Communication scholars interested in new media are increasingly archiving content of the Internet or “web content,” and studying web archives to examine retrospectively content produced and distributed on the web, and the behavior of those producing, sharing, and using the world wide web. Although web archiving has been actively pursued since the mid-1990s, new media scholars have more recently begun to find web archives helpful as they seek to understand developments related to the web in a variety of ways. These may involve adapting traditional methods of social research such as content analysis, ethnography, focus groups, surveys, and experiments or developing methods such as network ethnography, hyperlink analysis, and other approaches to structural or phenomenological analyses of the web.
Research History
The impetus for web archiving, for both scholarly and historical purposes, dates from the 1980s, as institutions increasingly shifted their records from paper to electronic form. With the advent of the world wide web in the early 1990s, this concern grew significantly, as greater numbers of institutions and individuals began producing documents in digital form only, rendering traditional modes of archiving less reliable as instruments to preserve records of social phenomena. By 1995, an opportunity to address this concern emerged with the development of web harvesting programs. Web harvesters or crawlers are applications that traverse the web following links to pages, initially from a set of predefined seed URLs. Harvesters were initially developed by search engines such as Alta Vista to overcome the increasingly impossible task of indexing the web through human cataloging techniques. Web harvesting technologies gave life to the notion of archiving web materials via the web itself.

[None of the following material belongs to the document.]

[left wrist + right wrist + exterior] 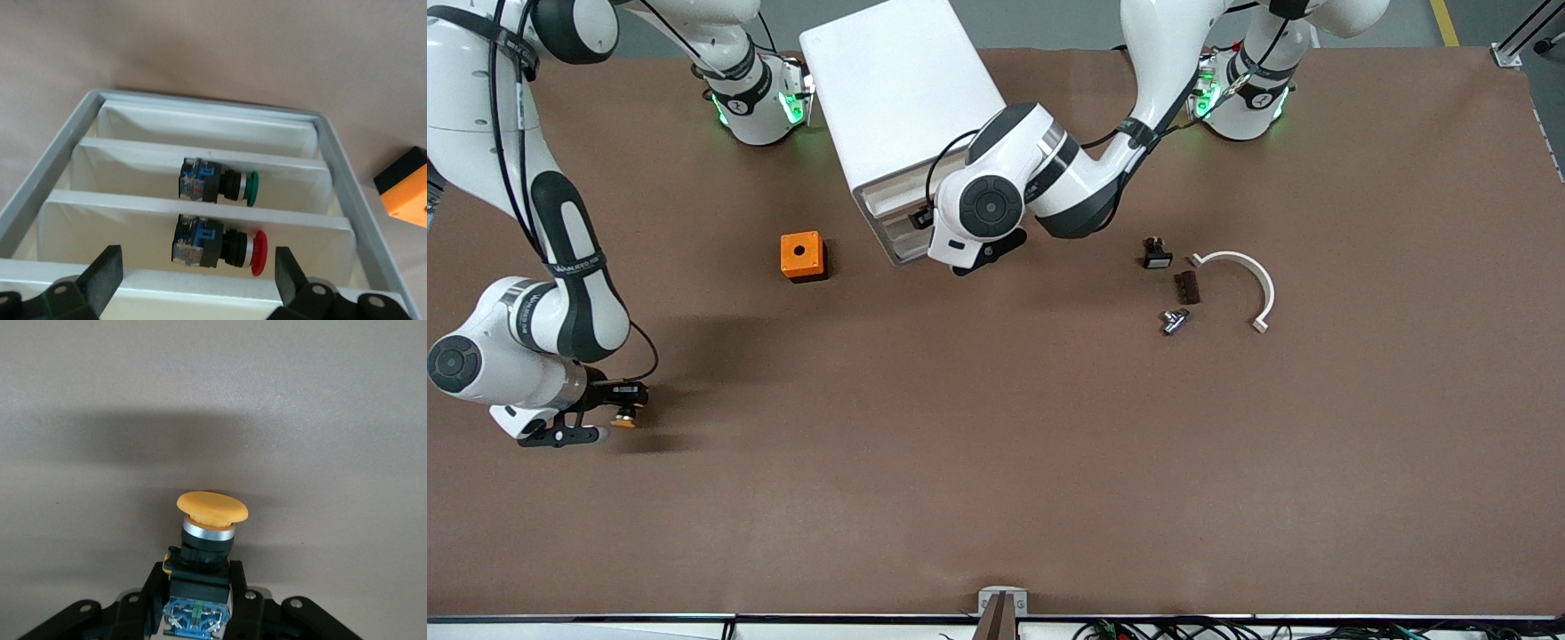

Three pioneering efforts to archive the web appear to have developed nearly simultaneously in 1995–1996: the Pandora Project by the National Library of Australia, the Internet Archive in the United States, and the Royal Library of Sweden. The impetus behind web archiving activity was clear: the web was doubling in size every three to six months from 1993 to 1996 and it appeared to many observers that it had the potential to become a significant platform on which a wide variety of social, political, scientific, and cultural phenomena would play out. Some individuals at institutions such as libraries and archives whose mission included the preservation of cultural and historical artifacts and materials recognized the challenge that digital materials presented and began developing techniques and institutions to address these challenges.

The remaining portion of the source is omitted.